→ **What is expected**
The copy has to match the data exactly and leave out every picture.
Segment Start: Data block
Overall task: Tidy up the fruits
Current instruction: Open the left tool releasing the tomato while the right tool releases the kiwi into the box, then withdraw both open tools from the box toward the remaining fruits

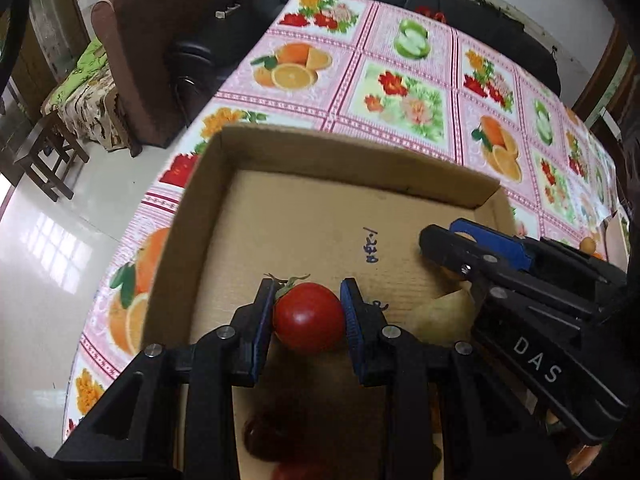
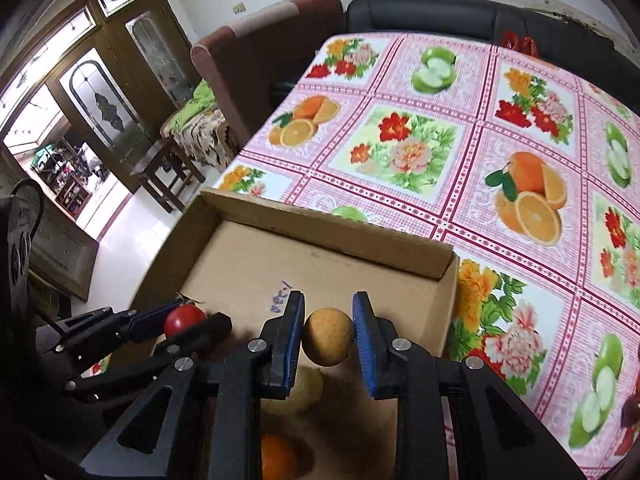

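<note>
Left gripper [image 1: 308,316]: fingers clamped on a red tomato [image 1: 309,318], held above the cardboard box [image 1: 320,152] floor. Right gripper [image 2: 328,336]: fingers clamped on a small brown round fruit [image 2: 328,336], also over the box. Box sits on the bench [image 2: 520,120].

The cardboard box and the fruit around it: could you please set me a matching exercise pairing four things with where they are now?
Things:
1. tomato
2. small brown round fruit
3. orange fruit
4. cardboard box

Places:
A. lying in the box, under the right gripper
B. standing on the flowered tablecloth
C. between the fingers of the left gripper
D. between the fingers of the right gripper

Pairs: 1-C, 2-D, 3-A, 4-B
</note>
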Motion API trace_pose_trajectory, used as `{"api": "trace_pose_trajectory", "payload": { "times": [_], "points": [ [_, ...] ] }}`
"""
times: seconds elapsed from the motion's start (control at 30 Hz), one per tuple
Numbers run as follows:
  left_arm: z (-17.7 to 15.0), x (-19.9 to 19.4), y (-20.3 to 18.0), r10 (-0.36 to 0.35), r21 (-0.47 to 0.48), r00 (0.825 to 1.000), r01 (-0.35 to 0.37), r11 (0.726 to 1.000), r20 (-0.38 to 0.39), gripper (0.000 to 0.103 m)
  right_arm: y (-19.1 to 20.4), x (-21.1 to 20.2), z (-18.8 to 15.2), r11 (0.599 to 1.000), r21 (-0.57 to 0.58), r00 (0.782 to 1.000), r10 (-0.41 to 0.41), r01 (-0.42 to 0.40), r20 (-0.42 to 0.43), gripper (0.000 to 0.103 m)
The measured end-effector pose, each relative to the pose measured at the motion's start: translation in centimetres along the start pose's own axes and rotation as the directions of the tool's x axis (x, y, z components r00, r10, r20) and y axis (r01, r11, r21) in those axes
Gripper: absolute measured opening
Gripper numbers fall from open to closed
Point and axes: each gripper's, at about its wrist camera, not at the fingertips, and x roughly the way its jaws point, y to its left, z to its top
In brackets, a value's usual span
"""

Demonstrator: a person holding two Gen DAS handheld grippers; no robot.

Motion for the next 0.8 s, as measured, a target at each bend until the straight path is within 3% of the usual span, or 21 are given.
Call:
{"api": "trace_pose_trajectory", "payload": {
  "times": [0.3,0.4,0.5,0.6,0.67,0.8],
  "points": [
    [-0.4,0.1,-0.7,0.072,0.031,0.997,-0.072,0.997,0.026,0.032,0.0,1.4,-0.1,0.999,-0.032,1.0,-0.011,0.01,-0.028,0.027],
    [-0.9,-1.3,-0.4,0.08,0.016,0.996,-0.081,0.997,0.05,0.032,0.0,1.0,-0.1,1.0,-0.029,1.0,0.0,-0.001,-0.021,0.038],
    [-1.7,-3.9,-0.3,0.114,0.009,0.987,-0.115,0.993,0.112,0.05,0.3,-0.9,-0.3,0.999,-0.03,1.0,0.011,-0.011,0.014,0.041],
    [-3.0,-6.6,-0.3,0.12,0.0,0.98,-0.122,0.993,0.161,0.051,0.6,-3.5,-0.5,0.999,-0.028,0.998,0.022,-0.02,0.062,0.043],
    [-3.7,-7.7,-0.3,0.109,-0.005,0.979,-0.11,0.994,0.174,0.051,0.5,-5.8,-1.1,0.999,-0.02,0.994,0.032,-0.03,0.105,0.053],
    [-5.6,-10.0,-1.8,0.047,0.029,0.981,-0.054,0.998,0.186,0.051,0.1,-9.5,-3.1,1.0,-0.012,0.987,0.025,-0.023,0.158,0.054]
  ]
}}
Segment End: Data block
→ **Answer to the exercise**
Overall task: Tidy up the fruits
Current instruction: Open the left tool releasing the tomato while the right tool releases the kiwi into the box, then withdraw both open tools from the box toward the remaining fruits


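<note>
Left gripper [image 1: 308,316]: fingers clamped on a red tomato [image 1: 309,318], held above the cardboard box [image 1: 320,152] floor. Right gripper [image 2: 328,336]: fingers clamped on a small brown round fruit [image 2: 328,336], also over the box. Box sits on the bench [image 2: 520,120].

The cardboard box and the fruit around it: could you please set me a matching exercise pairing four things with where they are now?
Things:
1. tomato
2. small brown round fruit
3. orange fruit
4. cardboard box

Places:
A. lying in the box, under the right gripper
B. standing on the flowered tablecloth
C. between the fingers of the left gripper
D. between the fingers of the right gripper

Pairs: 1-C, 2-D, 3-A, 4-B
</note>
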Motion API trace_pose_trajectory, used as `{"api": "trace_pose_trajectory", "payload": { "times": [_], "points": [ [_, ...] ] }}`
"""
times: seconds elapsed from the motion's start (control at 30 Hz), one per tuple
Numbers run as follows:
  left_arm: z (-17.7 to 15.0), x (-19.9 to 19.4), y (-20.3 to 18.0), r10 (-0.36 to 0.35), r21 (-0.47 to 0.48), r00 (0.825 to 1.000), r01 (-0.35 to 0.37), r11 (0.726 to 1.000), r20 (-0.38 to 0.39), gripper (0.000 to 0.103 m)
  right_arm: y (-19.1 to 20.4), x (-21.1 to 20.2), z (-18.8 to 15.2), r11 (0.599 to 1.000), r21 (-0.57 to 0.58), r00 (0.782 to 1.000), r10 (-0.41 to 0.41), r01 (-0.42 to 0.40), r20 (-0.42 to 0.43), gripper (0.000 to 0.103 m)
The measured end-effector pose, each relative to the pose measured at the motion's start: translation in centimetres along the start pose's own axes and rotation as the directions of the tool's x axis (x, y, z components r00, r10, r20) and y axis (r01, r11, r21) in those axes
Gripper: absolute measured opening
Gripper numbers fall from open to closed
Point and axes: each gripper's, at about its wrist camera, not at the fingertips, and x roughly the way its jaws point, y to its left, z to its top
In brackets, a value's usual span
"""

Demonstrator: a person holding two Gen DAS handheld grippers; no robot.

Motion for the next 0.8 s, as measured, a target at each bend until the straight path is within 3% of the usual span, or 21 are given.
Call:
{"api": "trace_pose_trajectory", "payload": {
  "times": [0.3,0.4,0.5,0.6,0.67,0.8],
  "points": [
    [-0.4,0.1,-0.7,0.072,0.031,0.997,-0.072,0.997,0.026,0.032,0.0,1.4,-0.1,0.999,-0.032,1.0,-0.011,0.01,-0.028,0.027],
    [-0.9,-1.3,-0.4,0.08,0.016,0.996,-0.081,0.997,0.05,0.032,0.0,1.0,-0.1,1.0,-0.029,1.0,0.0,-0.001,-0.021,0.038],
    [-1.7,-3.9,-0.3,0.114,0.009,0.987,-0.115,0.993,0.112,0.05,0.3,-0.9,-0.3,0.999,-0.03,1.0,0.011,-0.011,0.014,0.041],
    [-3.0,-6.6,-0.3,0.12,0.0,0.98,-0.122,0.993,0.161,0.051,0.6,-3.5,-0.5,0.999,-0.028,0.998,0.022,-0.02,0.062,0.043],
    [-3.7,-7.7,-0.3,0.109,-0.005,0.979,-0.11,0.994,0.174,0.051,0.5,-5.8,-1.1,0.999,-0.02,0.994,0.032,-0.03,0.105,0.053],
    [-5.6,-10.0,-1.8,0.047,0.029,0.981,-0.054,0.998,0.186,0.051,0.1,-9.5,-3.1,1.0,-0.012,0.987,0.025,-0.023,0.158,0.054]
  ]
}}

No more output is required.